--- Data block ---

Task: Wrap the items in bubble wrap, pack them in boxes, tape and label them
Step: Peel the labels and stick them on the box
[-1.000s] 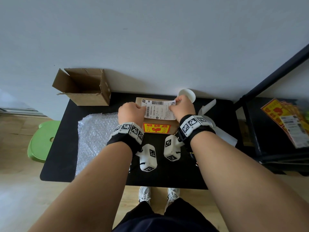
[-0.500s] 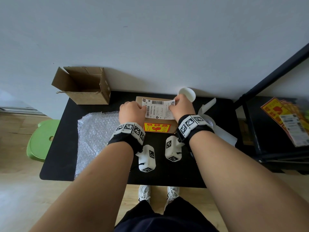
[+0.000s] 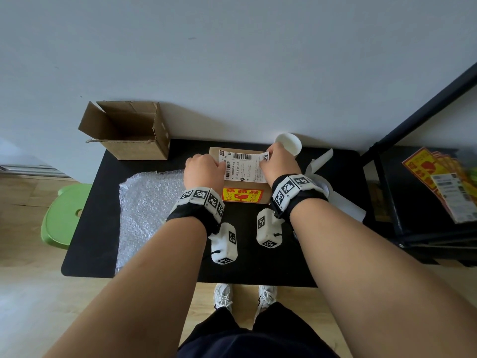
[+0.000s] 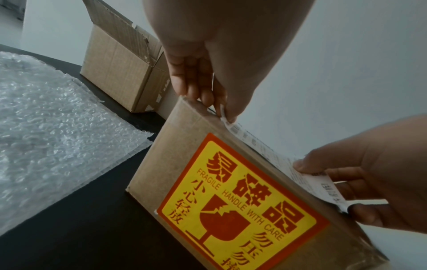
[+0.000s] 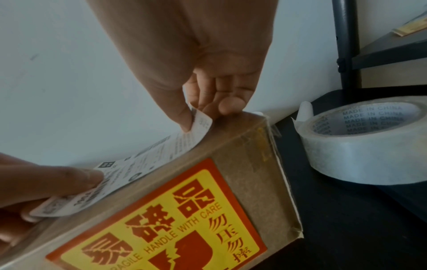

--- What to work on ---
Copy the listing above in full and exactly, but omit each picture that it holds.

--- Response area ---
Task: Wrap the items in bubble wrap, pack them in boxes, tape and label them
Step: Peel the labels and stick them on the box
[-1.000s] 
[-0.500s] 
[+0.000s] 
[+0.000s] 
[+0.000s] 

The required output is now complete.